Так люблю, что, имей я на это санкции, пристрелил бы тебя в твоей собственной постели!
– Прорвало наконец, – улыбнулась я, хотя в тот момент мне было очень страшно. – Слушай, Курт, где я могу найти тебя в случае чего?
– Я сам найдусь, когда понадобится, – сказал Мишин, выводя меня в вестибюль «Плазы».
– Я серьезно, Витяня. Мало ли что...
Мишин что то пробурчал, вытащил из кармана изящный блокнотик с золотым обрезом, потом полез в другой карман за ручкой...
– На, возьми мою, – я протянула своему школьному другу «паркер», который взяла в портпледе Гескина как память о несостоявшейся дружбе с британским бароном.

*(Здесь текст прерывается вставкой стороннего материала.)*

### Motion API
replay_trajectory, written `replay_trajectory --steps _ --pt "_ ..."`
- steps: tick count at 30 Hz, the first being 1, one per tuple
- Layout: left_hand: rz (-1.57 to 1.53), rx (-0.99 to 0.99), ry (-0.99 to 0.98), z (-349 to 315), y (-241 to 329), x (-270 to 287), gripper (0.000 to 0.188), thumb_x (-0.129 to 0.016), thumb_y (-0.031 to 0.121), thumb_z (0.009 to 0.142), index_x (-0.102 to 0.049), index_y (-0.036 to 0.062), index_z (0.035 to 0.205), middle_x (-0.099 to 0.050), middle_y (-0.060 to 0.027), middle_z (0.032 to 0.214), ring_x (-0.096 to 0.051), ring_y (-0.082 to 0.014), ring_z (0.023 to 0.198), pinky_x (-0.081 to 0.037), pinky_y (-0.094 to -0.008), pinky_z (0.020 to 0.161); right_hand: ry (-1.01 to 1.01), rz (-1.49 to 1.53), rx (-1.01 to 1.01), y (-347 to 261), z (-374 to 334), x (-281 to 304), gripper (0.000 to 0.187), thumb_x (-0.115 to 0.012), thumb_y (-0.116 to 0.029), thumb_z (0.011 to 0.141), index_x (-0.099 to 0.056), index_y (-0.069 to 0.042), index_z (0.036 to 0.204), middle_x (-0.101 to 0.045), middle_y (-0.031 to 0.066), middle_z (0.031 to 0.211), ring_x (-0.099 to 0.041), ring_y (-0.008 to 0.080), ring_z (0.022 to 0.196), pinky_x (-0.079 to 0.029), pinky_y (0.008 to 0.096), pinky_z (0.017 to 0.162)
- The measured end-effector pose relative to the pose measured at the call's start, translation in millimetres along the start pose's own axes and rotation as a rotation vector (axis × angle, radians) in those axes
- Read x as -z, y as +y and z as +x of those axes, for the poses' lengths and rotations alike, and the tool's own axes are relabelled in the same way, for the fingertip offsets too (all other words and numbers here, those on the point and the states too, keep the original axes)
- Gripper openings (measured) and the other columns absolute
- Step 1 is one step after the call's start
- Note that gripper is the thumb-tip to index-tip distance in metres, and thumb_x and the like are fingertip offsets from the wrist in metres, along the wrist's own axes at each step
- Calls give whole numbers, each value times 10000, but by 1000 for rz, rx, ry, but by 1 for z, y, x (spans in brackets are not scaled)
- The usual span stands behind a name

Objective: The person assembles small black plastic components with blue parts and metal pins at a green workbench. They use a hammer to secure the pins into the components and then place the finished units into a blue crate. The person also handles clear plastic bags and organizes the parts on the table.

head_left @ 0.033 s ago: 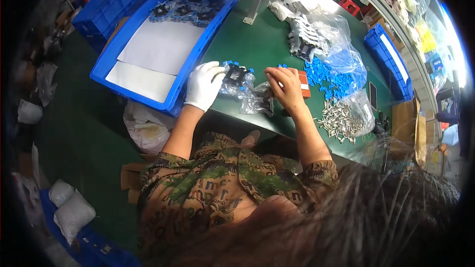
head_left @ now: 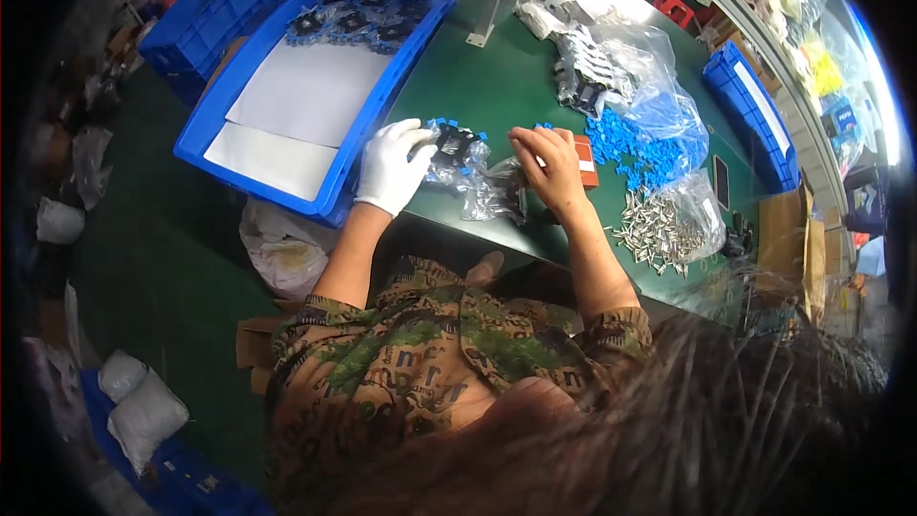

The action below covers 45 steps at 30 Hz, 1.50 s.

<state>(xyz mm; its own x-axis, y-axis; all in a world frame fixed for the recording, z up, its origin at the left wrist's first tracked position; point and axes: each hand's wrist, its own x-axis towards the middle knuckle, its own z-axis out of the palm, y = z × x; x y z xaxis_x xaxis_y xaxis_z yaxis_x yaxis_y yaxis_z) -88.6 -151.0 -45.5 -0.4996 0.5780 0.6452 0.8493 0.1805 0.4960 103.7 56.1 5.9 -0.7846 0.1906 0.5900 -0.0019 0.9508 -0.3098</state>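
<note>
My left hand (head_left: 390, 170), in a white glove, has its fingers curled at the left edge of a black part in clear plastic wrap with blue pieces at its corners (head_left: 457, 147). My bare right hand (head_left: 554, 170) is held just right of that part, its fingers drawn together; what they hold, if anything, is hidden. Between the hands, near the table edge, lies another dark part in crumpled clear plastic (head_left: 495, 197). A small red-orange box (head_left: 586, 172) sits behind my right hand, partly covered by it.
Right of my hand lie a heap of small blue pieces (head_left: 635, 151), a pile of silver metal pins (head_left: 657, 234) and a phone (head_left: 720, 182). Stacked black-and-white parts (head_left: 585, 67) lie farther back. On the left, a blue crate (head_left: 196, 134) holds white sheets and several wrapped parts. A metal post (head_left: 497, 0) stands behind.
</note>
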Motion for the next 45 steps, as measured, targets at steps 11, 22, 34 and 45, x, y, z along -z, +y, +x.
replay_trajectory --steps 11,22,34,45 --pt "170 36 -346 30 60 3 545 -858 396 754 -752 85 1190 -636 -197 1384 -583 -362 1308 -462 -458 1116 71 73 75 17 -16 -11 162 -723 -130 929 -723 -94 1087 -698 54 869 -668 258 847 -437 423 881" --pt "134 134 -588 37 51 -1 484 -727 317 854 -711 105 1289 -544 -222 1517 -518 -371 1407 -416 -422 1177 110 65 85 14 -18 -1 182 -722 -97 913 -713 -96 1094 -674 46 825 -661 247 791 -427 401 858" --pt "-22 -6 -456 14 31 18 319 -750 172 834 -768 95 1144 -659 -192 1377 -604 -355 1304 -464 -445 1119 84 75 75 18 -19 -3 152 -712 -162 950 -720 -115 1094 -699 36 840 -684 231 835 -441 412 860" --pt "42 -214 -358 12 41 16 157 -765 167 830 -790 131 980 -745 -49 1104 -674 -275 1049 -496 -428 970 62 75 70 20 -20 -4 179 -719 -141 940 -715 -102 1114 -725 64 895 -689 257 883 -450 419 887"
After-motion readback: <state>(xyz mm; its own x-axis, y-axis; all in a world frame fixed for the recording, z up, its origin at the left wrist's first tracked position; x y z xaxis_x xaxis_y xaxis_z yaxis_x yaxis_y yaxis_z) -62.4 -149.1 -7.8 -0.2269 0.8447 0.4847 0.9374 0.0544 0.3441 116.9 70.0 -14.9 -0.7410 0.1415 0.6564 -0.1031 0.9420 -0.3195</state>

Мишин снял колпачок, написал мелким почерком несколько цифр и протянул мне:
– Только в крайнем случае, ясно?
– Ясно, – я сунула листок в сумку. – Ручку вернешь или зажилить собираешься?
– Держи, жлобина! – Мишин отдал мне «паркер». – И чтобы все было в порядке, поняла?
– Яволь, камрад Мельцер!
– Ну иди...
...В номере я осторожно вытащила «паркер» из приготовленного специально для этой цели небольшого гигиенического пакетика с изображением пикантной дамы в одном лифчике и, ухватив ручку за нижнюю часть, внимательно оглядела серебряный колпачок, который еще вчера так изящно трансформировался в руках покойного Гескина в глушитель для пистолета.
Даже такой дилетантке, как я, не составило особого труда разглядеть на хромированной поверхности колпачка отчетливые отпечатки большого и указательного пальцев свежеиспеченного Курта Мельцера.
– Ну, Витяня, дружок мой школьный, – пробормотала я, вытягиваясь на постели и засыпая, – кажется, теперь мне есть чем махнуться с тобой. Не глядя...
24
Москва. Лубянка. КЛ£ СССР
4 декабря 1977 года
– Как поживает наш подопечный, Матвей? – Андропов отправил в рот крупную виноградину и уставился в потолок кабинета, весь отдаваясь ее нежному вкусу.
– Я не уверен, что это наша самая удачная ставка, Юрий Владимирович.
– Вот как? – Андропов скосил глаза на помощника: – Десять дней назад ты был другого мнения... Можешь сесть.
Тополев по военному кивнул и, аккуратно отодвинув стул от сгола, опустился на сиденье.
– Что слышно в Аргентине? – спросил шеф КГБ, меняя тему.
– Барона придется заменить. Он сильно разболелся.
– Надеюсь, без осложнений?
– Увы, Юрий Владимирович...
Андропов вопросительно поднял брови.
– Ваша протеже неожиданно явилась к нему в номер и вызвала полицию. Впрочем, пока все обошлось.
– Пока или обошлось?
– Это будет ясно завтра, вернее – сегодня. Так или иначе, вмешались наши дипломаты, и ее отпустили.
– Бойкая дамочка... – Андропов отщипнул еще одну виноградину. – Смотри, Тополев, скандалы в Клошмерле нам не нужны. По крайней мере, до поры до времени.
– А может быть, это к лучшему, Юрий Владимирович? Она уже на примете у полиции – тем громче будет шум, когда на нее повесят еще и Гескина.
– Ну что ж... – Андропов промокнул губы салфеткой и бросил ее в корзину для бумаг. – Рискованно играем, Матвей. Не промахнуться бы.
– Не должны. Все подстраховано.
– И Кошта?
Тополев не ответил.
– Что тебя тревожит, Матвей? Говори прямо.
– Вернувшись в Боготу, он сразу уехал в свое поместье и ни разу не показывался в конгрессе.
– Это естественно. Он смят. Ему надо свыкнуться со своим будущим.